• DIRECTIONS: Using the listing below, return each line exactly as it reads.

• GIVEN INFORMATION:
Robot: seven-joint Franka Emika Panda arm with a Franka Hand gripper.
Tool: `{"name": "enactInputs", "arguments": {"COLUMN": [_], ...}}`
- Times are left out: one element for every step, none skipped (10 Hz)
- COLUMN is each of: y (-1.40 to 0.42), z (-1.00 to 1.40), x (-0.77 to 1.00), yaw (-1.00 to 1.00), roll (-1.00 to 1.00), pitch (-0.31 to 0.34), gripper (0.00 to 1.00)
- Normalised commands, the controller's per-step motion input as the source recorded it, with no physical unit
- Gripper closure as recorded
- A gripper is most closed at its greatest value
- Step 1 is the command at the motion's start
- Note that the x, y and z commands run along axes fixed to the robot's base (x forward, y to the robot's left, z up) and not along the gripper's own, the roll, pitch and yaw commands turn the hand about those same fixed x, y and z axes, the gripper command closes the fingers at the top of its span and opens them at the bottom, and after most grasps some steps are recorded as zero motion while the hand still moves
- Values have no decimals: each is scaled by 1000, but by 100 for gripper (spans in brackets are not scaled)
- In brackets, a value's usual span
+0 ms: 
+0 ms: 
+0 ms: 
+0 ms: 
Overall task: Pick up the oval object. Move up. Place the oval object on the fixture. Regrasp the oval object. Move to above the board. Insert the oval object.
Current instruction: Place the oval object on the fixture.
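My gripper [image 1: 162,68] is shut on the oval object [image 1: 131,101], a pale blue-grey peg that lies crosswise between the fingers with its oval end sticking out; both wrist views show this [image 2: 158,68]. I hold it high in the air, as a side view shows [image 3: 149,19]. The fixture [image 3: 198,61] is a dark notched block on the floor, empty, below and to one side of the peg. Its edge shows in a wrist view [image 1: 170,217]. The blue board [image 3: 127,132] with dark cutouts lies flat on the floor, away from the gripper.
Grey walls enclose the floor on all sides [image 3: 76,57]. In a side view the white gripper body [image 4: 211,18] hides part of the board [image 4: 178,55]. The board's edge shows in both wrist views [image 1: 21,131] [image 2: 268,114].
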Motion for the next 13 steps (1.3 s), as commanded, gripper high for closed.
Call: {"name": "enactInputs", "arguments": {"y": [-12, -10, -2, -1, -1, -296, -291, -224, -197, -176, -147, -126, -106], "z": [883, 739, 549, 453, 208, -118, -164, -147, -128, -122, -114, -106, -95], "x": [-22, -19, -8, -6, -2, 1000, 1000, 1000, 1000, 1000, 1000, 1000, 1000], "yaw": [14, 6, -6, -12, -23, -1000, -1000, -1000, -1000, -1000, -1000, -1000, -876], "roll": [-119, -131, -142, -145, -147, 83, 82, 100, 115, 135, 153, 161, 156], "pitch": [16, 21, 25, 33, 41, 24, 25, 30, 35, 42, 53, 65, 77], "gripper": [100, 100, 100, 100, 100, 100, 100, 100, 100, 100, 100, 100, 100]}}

• WRITTEN REPLY:
Robot: seven-joint Franka Emika Panda arm with a Franka Hand gripper.
Tool: `{"name": "enactInputs", "arguments": {"COLUMN": [_], ...}}`
- Times are left out: one element for every step, none skipped (10 Hz)
- COLUMN is each of: y (-1.40 to 0.42), z (-1.00 to 1.40), x (-0.77 to 1.00), yaw (-1.00 to 1.00), roll (-1.00 to 1.00), pitch (-0.31 to 0.34), gripper (0.00 to 1.00)
- Normalised commands, the controller's per-step motion input as the source recorded it, with no physical unit
- Gripper closure as recorded
- A gripper is most closed at its greatest value
- Step 1 is the command at the motion's start
- Note that the x, y and z commands run along axes fixed to the robot's base (x forward, y to the robot's left, z up) and not along the gripper's own, the roll, pitch and yaw commands turn the hand about those same fixed x, y and z axes, the gripper command closes the fingers at the top of its span and opens them at the bottom, and after most grasps some steps are recorded as zero motion while the hand still moves
- Values have no decimals: each is scaled by 1000, but by 100 for gripper (spans in brackets are not scaled)
- In brackets, a value's usual span
+0 ms: 
+0 ms: 
+0 ms: 
+0 ms: 
Overall task: Pick up the oval object. Move up. Place the oval object on the fixture. Regrasp the oval object. Move to above the board. Insert the oval object.
Current instruction: Place the oval object on the fixture.
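My gripper [image 1: 162,68] is shut on the oval object [image 1: 131,101], a pale blue-grey peg that lies crosswise between the fingers with its oval end sticking out; both wrist views show this [image 2: 158,68]. I hold it high in the air, as a side view shows [image 3: 149,19]. The fixture [image 3: 198,61] is a dark notched block on the floor, empty, below and to one side of the peg. Its edge shows in a wrist view [image 1: 170,217]. The blue board [image 3: 127,132] with dark cutouts lies flat on the floor, away from the gripper.
Grey walls enclose the floor on all sides [image 3: 76,57]. In a side view the white gripper body [image 4: 211,18] hides part of the board [image 4: 178,55]. The board's edge shows in both wrist views [image 1: 21,131] [image 2: 268,114].
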Motion for the next 13 steps (1.3 s), as commanded, gripper high for closed.
Call: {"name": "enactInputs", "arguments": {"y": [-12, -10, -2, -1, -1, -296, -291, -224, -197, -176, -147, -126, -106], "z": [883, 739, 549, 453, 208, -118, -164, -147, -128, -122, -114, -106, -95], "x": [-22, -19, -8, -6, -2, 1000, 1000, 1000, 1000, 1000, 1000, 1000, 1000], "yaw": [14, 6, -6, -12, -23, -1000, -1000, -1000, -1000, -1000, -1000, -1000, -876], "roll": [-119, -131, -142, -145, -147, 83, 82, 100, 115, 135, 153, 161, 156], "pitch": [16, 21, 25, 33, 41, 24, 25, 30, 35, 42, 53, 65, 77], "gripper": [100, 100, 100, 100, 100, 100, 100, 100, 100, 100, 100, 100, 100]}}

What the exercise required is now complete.